6. La délivrance d'un certificat de résidence en qualité de salarié prévu au b) de l'article 7 de l'accord franco-algérien du 27 décembre 1968 est subordonnée par le second alinéa de l'article 9 de cet accord à la présentation d'un passeport en cours de validité muni d'un visa de long séjour délivré par les autorités françaises. Faute pour M. A... B... de présenter un tel visa, il n'est pas en droit de prétendre à un tel certificat de résidence.

7. Aux termes de l'article 8 de la convention européenne de sauvegarde des droits de l'homme et des libertés fondamentales : " 1. Toute personne a droit au respect de sa vie privée et familiale, de son domicile et de sa correspondance. 2. Il ne peut y avoir ingérence d'une autorité publique dans l'exercice de ce droit que pour autant que cette ingérence est prévue par la loi et qu'elle constitue une mesure qui, dans une société démocratique, est nécessaire à la sécurité nationale, à la sûreté publique, au bien-être économique du pays, à la défense de l'ordre et à la prévention des infractions pénales, à la protection de la santé ou de la morale, ou à la protection des droits et libertés d'autrui ". Aux termes de l'article 6 de l'accord franco-algérien du 27 décembre 1968 : " Le certificat de résidence d'un an portant la mention " vie privée et familiale " est délivré de plein droit : / (...) / 5) au ressortissant algérien, qui n'entre pas dans les catégories précédentes ou dans celles qui ouvrent droit au regroupement familial, dont les liens personnels et familiaux en France sont tels que le refus d'autoriser son séjour porterait à son droit au respect de sa vie privée et familiale une atteinte disproportionnée au regard des motifs du refus ; / (...) ".

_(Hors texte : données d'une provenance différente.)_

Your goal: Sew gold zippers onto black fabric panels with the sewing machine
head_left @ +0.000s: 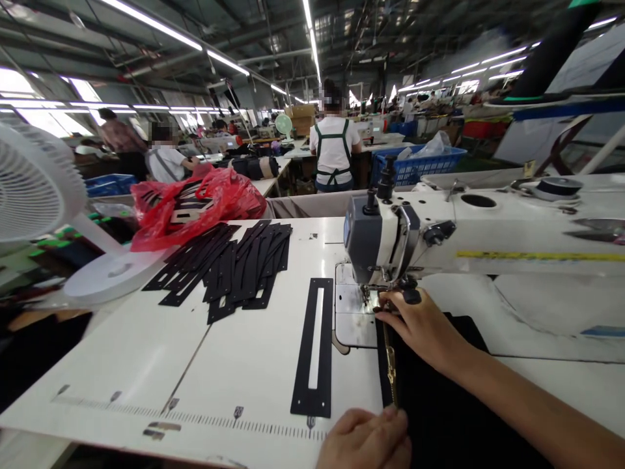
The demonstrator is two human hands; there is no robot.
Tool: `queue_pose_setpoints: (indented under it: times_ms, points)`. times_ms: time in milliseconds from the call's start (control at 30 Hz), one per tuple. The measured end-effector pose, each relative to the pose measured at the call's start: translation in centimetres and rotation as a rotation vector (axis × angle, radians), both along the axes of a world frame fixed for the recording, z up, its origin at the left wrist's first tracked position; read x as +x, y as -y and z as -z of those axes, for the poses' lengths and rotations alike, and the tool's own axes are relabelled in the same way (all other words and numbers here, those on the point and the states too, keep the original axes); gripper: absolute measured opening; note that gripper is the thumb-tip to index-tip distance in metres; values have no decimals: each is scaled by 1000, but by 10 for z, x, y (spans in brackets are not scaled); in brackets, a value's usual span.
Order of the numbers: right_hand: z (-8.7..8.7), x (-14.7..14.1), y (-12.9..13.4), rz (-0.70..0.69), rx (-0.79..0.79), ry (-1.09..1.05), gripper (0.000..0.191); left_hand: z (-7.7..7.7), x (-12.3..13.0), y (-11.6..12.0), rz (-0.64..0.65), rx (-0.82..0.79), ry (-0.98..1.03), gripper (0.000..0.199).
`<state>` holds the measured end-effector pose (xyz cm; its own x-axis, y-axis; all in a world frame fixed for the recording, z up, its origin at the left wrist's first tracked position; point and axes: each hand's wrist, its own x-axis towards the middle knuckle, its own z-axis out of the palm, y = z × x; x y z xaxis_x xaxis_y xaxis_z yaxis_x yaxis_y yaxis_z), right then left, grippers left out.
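Note:
A brass-toothed zipper (pixel 390 365) with a gold pull runs along the left edge of a black fabric piece (pixel 439 404). My left hand (pixel 364 440), fingers closed, pinches the zipper's near end at the bottom of the view. Up by the needle of the sewing machine (pixel 381 241), my right hand (pixel 415 319) has thumb and fingertips closed on the zipper's far end, beside the presser foot. Part of the fabric lies under my right forearm. To the left of the metal needle plate (pixel 354 319) lies a single black slotted strip (pixel 312 348), flat on the table.
A heap of black slotted strips (pixel 239 267) lies on the white table (pixel 122 358), with a red plastic bag (pixel 224 198) behind it. A white fan (pixel 36 179) stands at the left. Beyond are a blue crate (pixel 420 166) and a co-worker (pixel 334 153) facing away.

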<state>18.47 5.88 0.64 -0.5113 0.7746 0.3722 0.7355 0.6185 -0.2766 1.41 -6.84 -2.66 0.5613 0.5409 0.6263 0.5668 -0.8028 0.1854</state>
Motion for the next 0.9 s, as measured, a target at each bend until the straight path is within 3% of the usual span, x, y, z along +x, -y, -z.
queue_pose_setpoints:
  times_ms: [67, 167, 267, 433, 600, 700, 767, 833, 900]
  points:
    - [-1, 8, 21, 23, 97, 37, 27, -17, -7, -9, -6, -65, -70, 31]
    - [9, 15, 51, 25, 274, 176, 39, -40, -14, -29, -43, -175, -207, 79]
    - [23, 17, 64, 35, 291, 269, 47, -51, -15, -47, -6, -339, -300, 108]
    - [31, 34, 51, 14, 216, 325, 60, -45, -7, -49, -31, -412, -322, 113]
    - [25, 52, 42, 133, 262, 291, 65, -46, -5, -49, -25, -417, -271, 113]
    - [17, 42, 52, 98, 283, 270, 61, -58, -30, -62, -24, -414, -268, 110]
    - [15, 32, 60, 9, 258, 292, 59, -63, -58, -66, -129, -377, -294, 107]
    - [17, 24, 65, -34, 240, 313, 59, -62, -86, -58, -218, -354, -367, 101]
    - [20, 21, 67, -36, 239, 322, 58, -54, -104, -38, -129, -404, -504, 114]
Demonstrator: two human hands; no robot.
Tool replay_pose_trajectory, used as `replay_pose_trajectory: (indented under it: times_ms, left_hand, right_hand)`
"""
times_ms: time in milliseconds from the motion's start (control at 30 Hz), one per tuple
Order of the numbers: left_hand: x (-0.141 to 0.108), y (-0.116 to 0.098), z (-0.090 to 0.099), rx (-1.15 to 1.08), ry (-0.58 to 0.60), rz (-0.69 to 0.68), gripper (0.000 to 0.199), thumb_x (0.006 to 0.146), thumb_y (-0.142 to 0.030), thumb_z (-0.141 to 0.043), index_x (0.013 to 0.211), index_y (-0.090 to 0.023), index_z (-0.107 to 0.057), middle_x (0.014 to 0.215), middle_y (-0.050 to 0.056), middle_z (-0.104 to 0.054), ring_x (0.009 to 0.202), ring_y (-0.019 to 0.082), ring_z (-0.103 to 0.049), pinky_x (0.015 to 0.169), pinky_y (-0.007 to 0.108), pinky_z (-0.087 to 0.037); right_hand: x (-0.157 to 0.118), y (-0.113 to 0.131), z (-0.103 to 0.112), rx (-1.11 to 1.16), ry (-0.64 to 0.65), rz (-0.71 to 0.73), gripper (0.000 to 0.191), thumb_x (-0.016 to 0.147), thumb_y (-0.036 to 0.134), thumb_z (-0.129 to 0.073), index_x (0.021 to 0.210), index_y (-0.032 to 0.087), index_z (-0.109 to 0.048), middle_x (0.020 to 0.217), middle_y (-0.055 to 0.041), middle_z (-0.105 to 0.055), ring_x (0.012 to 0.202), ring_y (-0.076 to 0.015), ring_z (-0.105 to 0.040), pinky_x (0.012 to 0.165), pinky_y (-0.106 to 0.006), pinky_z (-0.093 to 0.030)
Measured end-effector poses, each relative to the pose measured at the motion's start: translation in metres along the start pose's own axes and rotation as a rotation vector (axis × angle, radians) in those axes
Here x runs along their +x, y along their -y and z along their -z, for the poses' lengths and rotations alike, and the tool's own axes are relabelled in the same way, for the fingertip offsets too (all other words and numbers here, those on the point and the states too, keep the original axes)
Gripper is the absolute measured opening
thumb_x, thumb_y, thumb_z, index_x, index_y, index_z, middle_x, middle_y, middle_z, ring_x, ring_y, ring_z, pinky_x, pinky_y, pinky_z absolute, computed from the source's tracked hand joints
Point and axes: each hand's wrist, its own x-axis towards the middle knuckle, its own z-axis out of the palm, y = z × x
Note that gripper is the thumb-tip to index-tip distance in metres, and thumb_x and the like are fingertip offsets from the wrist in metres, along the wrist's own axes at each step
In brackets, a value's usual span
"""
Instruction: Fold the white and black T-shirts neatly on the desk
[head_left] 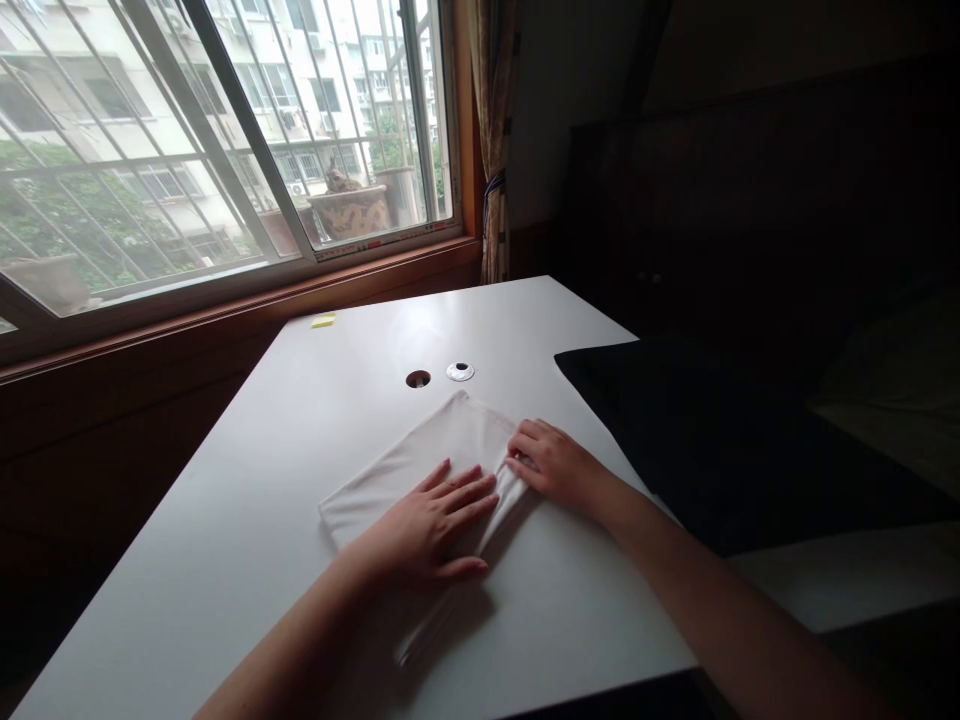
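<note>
A thin white cloth point(427, 455) lies folded into a rough four-sided shape on the white table point(247, 500). On top of it rests my left hand point(439, 515), palm down and fingers spread, covering its middle and near left part. My right hand point(551, 460) has its fingers curled and pinched on the cloth's right edge, where the fabric bunches into creases. A pale, sheer narrow strip trails toward me below my left hand; whether it belongs to the cloth I cannot tell.
Beyond the cloth are a dark round hole point(418, 380) and a silver-rimmed grommet point(460, 372) in the tabletop. A yellow sticky note point(322, 321) is near the far left corner. Dark material point(712, 440) covers the right side. A barred window point(225, 130) and curtain point(495, 140) stand behind.
</note>
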Motion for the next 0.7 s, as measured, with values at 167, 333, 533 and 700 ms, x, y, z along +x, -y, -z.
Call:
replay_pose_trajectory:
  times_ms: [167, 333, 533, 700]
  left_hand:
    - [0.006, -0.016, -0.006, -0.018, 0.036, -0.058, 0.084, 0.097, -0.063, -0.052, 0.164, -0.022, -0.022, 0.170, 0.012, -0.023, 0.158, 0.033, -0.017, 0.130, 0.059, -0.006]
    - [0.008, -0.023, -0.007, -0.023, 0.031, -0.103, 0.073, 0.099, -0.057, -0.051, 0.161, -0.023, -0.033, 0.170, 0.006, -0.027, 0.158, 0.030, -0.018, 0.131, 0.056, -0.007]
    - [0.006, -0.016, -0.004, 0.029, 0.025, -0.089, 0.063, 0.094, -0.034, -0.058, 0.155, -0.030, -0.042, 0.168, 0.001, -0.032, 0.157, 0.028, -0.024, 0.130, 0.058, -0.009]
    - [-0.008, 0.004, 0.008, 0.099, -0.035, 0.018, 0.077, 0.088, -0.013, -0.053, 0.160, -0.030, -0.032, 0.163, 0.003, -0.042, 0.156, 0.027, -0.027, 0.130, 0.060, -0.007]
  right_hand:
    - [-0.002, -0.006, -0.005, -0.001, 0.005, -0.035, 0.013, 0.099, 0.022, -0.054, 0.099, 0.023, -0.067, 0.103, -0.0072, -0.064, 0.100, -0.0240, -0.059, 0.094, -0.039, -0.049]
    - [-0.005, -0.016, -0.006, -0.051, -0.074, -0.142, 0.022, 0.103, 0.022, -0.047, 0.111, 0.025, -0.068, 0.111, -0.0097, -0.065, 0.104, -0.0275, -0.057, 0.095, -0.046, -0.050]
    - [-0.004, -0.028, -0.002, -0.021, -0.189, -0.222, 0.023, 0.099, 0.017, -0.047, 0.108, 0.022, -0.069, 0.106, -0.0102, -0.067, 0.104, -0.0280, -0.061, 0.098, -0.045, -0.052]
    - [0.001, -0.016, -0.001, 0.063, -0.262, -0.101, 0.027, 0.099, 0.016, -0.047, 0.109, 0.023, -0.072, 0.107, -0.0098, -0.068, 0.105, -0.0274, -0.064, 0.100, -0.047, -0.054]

8. Si le séjour en France de M. A... B..., remontant à près de neuf ans, est ancien, il a déjà fait l'objet en 2019 et 2022 de mesures portant obligation de quitter le territoire français, dont la seconde assortie d'une interdiction de retour sur le territoire français pendant un an, auxquelles il n'a pas déféré. Il ne peut ainsi se prévaloir d'une situation stable sur ce territoire. Sa compagne, ressortissante algérienne née en 1998, de même nationalité que lui, séjourne irrégulièrement sur ce territoire et a fait l'objet, en 2019 et 2022, de décisions portant obligation de quitter le territoire français. Leur enfant, né en France en 2019, est de la même nationalité que ses parents et peut les accompagner en Algérie, où un enfant de cet âge peut être scolarisé. La cellule familiale que constituent ces trois personnes peut se reconstituer en Algérie, où M. A... B... a vécu pendant vingt-sept ans et où résident encore ses trois sœurs et deux de ses trois frères. M. A... B... ne justifie pas des raisons pour lesquelles il serait dans l'impossibilité de poursuivre sa vie personnelle, de nature privée et familiale, dans le pays dont il est originaire. En outre et comme déjà dit, le préfet a pu valablement estimer que le comportement de l'intéressé menace l'ordre public. Dès lors, les liens personnels et familiaux de M. A... B... en France ne sont pas tels que le refus d'autoriser son séjour porterait à son droit au respect de sa vie privée et familiale une atteinte disproportionnée au regard des motifs du refus. Il en résulte qu'il n'est pas fondé à soutenir qu'il est en droit de prétendre, de plein droit, à la délivrance d'un certificat de résidence sur le fondement du 5) de l'article 6 de l'accord du 27 décembre 1968 et que cette raison faisait obstacle à ce qu'il soit fait obligation de quitter le territoire français. Pour les mêmes raisons, la décision de lui faire, sans délai, obligation de quitter le territoire français, ne méconnaît pas les stipulations de l'article 8 de la convention européenne de sauvegarde des droits de l'homme et des libertés fondamentales.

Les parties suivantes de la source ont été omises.